The task: Reproduce the data word for word, keeping every line complete.

Segment Start: Data records

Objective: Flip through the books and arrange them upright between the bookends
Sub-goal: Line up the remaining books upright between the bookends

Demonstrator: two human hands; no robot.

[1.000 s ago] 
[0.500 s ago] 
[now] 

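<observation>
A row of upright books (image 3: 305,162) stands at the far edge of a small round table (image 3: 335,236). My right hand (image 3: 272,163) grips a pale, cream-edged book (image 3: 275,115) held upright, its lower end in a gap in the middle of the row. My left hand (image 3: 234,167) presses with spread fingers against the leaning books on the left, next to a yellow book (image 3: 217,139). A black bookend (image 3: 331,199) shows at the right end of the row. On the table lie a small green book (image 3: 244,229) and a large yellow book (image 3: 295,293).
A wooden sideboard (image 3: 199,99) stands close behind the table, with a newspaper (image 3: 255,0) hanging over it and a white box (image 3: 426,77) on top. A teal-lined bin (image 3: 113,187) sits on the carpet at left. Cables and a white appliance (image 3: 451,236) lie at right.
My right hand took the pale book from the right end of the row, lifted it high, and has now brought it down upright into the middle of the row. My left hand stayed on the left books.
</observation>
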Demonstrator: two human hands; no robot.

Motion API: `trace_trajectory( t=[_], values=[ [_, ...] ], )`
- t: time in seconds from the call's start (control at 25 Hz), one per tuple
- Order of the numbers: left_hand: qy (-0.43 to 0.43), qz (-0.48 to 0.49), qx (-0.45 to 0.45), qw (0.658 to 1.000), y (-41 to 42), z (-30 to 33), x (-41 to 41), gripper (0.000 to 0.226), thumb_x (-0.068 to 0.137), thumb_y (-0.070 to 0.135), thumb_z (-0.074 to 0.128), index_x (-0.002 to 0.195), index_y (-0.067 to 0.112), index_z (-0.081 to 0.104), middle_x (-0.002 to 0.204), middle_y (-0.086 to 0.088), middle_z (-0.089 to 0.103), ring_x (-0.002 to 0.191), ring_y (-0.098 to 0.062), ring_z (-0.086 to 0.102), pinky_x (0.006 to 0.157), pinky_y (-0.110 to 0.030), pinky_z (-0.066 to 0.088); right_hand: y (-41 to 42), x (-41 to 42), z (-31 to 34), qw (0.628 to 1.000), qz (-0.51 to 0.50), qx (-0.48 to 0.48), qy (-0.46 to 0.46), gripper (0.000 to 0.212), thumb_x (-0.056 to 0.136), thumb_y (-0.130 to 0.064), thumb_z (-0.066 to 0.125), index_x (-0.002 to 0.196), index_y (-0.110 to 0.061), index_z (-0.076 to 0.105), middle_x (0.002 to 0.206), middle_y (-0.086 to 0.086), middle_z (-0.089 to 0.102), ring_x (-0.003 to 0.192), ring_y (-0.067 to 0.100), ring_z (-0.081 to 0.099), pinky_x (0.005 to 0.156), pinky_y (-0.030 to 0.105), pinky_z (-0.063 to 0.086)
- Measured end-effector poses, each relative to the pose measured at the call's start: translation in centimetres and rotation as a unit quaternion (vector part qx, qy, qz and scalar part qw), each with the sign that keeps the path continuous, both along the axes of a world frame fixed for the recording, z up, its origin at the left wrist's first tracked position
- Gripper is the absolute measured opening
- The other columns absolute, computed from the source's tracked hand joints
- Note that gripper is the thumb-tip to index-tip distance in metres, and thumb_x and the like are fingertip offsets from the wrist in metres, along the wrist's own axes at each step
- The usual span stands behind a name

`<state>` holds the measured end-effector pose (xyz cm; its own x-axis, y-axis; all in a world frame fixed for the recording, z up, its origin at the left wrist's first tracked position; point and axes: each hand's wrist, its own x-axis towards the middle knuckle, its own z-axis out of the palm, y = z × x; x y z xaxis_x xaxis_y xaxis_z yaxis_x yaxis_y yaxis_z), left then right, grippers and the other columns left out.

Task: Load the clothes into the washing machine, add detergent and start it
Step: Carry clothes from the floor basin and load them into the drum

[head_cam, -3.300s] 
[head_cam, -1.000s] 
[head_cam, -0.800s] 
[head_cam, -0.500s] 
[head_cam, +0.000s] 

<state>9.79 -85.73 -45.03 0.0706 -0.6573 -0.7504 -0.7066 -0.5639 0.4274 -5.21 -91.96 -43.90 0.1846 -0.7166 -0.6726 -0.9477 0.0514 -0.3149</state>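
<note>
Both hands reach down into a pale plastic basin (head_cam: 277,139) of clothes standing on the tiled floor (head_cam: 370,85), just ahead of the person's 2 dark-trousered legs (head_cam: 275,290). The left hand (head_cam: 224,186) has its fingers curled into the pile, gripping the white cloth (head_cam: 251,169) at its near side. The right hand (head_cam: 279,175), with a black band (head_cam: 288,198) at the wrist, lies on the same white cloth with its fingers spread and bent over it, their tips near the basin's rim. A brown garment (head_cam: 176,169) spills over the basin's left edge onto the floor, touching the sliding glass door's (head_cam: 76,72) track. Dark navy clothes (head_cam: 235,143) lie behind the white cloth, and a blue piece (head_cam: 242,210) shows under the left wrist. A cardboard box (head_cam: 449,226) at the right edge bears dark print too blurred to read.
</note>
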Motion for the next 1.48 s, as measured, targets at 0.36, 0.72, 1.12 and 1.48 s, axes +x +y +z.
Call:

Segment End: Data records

Written solution:
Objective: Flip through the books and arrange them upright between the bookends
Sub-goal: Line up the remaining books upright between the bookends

Demonstrator: two human hands; no robot.

[1.000 s ago] 
[0.500 s ago] 
[now] 

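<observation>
A row of upright books (image 3: 305,162) stands at the far edge of a small round table (image 3: 335,236). My right hand (image 3: 272,163) grips a pale, cream-edged book (image 3: 275,115) held upright, its lower end in a gap in the middle of the row. My left hand (image 3: 234,167) presses with spread fingers against the leaning books on the left, next to a yellow book (image 3: 217,139). A black bookend (image 3: 331,199) shows at the right end of the row. On the table lie a small green book (image 3: 244,229) and a large yellow book (image 3: 295,293).
A wooden sideboard (image 3: 199,99) stands close behind the table, with a newspaper (image 3: 255,0) hanging over it and a white box (image 3: 426,77) on top. A teal-lined bin (image 3: 113,187) sits on the carpet at left. Cables and a white appliance (image 3: 451,236) lie at right.
My right hand took the pale book from the right end of the row, lifted it high, and has now brought it down upright into the middle of the row. My left hand stayed on the left books.
</observation>
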Demonstrator: two human hands; no robot.

Motion API: `trace_trajectory( t=[_], values=[ [_, ...] ], )`
- t: time in seconds from the call's start (control at 25 Hz), one per tuple
- Order of the numbers: left_hand: qy (-0.43 to 0.43), qz (-0.48 to 0.49), qx (-0.45 to 0.45), qw (0.658 to 1.000), y (-41 to 42), z (-30 to 33), x (-41 to 41), gripper (0.000 to 0.226), thumb_x (-0.068 to 0.137), thumb_y (-0.070 to 0.135), thumb_z (-0.074 to 0.128), index_x (-0.002 to 0.195), index_y (-0.067 to 0.112), index_z (-0.081 to 0.104), middle_x (-0.002 to 0.204), middle_y (-0.086 to 0.088), middle_z (-0.089 to 0.103), ring_x (-0.002 to 0.191), ring_y (-0.098 to 0.062), ring_z (-0.086 to 0.102), pinky_x (0.006 to 0.157), pinky_y (-0.110 to 0.030), pinky_z (-0.066 to 0.088); right_hand: y (-41 to 42), x (-41 to 42), z (-31 to 34), qw (0.628 to 1.000), qz (-0.51 to 0.50), qx (-0.48 to 0.48), qy (-0.46 to 0.46), gripper (0.000 to 0.212), thumb_x (-0.056 to 0.136), thumb_y (-0.130 to 0.064), thumb_z (-0.066 to 0.125), index_x (-0.002 to 0.196), index_y (-0.110 to 0.061), index_z (-0.076 to 0.105), middle_x (0.002 to 0.206), middle_y (-0.086 to 0.086), middle_z (-0.089 to 0.102), ring_x (-0.003 to 0.192), ring_y (-0.067 to 0.100), ring_z (-0.081 to 0.099), pinky_x (0.005 to 0.156), pinky_y (-0.030 to 0.105), pinky_z (-0.063 to 0.086)
- Measured end-effector poses, each relative to the pose measured at the call's start: translation in centimetres and rotation as a unit quaternion (vector part qx, qy, qz and scalar part qw), each with the sign that keeps the path continuous, both along the axes of a world frame fixed for the recording, z up, its origin at the left wrist's first tracked position
- Gripper is the absolute measured opening
- The other columns absolute, computed from the source's tracked hand joints
- Note that gripper is the thumb-tip to index-tip distance in metres, and thumb_x and the like are fingertip offsets from the wrist in metres, along the wrist's own axes at each step
- The usual span stands behind a name

`<state>` holds the measured end-effector pose (xyz cm; its own x-axis, y-axis; all in a world frame fixed for the recording, z up, its origin at the left wrist's first tracked position; point and axes: each hand's wrist, its own x-axis towards the middle knuckle, its own z-axis out of the palm, y = z × x; x y z xaxis_x xaxis_y xaxis_z yaxis_x yaxis_y yaxis_z), left then right, grippers and the other columns left out.

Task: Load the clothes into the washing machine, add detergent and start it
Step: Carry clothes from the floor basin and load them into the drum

[head_cam, -3.300s] 
[head_cam, -1.000s] 
[head_cam, -0.800s] 
[head_cam, -0.500s] 
[head_cam, +0.000s] 

<state>9.79 -85.73 -45.03 0.0706 -0.6573 -0.7504 -0.7066 -0.5639 0.4274 -5.21 -91.96 -43.90 0.1846 -0.7166 -0.6726 -0.9477 0.0514 -0.3149</state>
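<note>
Both hands reach down into a pale plastic basin (head_cam: 277,139) of clothes standing on the tiled floor (head_cam: 370,85), just ahead of the person's 2 dark-trousered legs (head_cam: 275,290). The left hand (head_cam: 224,186) has its fingers curled into the pile, gripping the white cloth (head_cam: 251,169) at its near side. The right hand (head_cam: 279,175), with a black band (head_cam: 288,198) at the wrist, lies on the same white cloth with its fingers spread and bent over it, their tips near the basin's rim. A brown garment (head_cam: 176,169) spills over the basin's left edge onto the floor, touching the sliding glass door's (head_cam: 76,72) track. Dark navy clothes (head_cam: 235,143) lie behind the white cloth, and a blue piece (head_cam: 242,210) shows under the left wrist. A cardboard box (head_cam: 449,226) at the right edge bears dark print too blurred to read.
</note>
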Motion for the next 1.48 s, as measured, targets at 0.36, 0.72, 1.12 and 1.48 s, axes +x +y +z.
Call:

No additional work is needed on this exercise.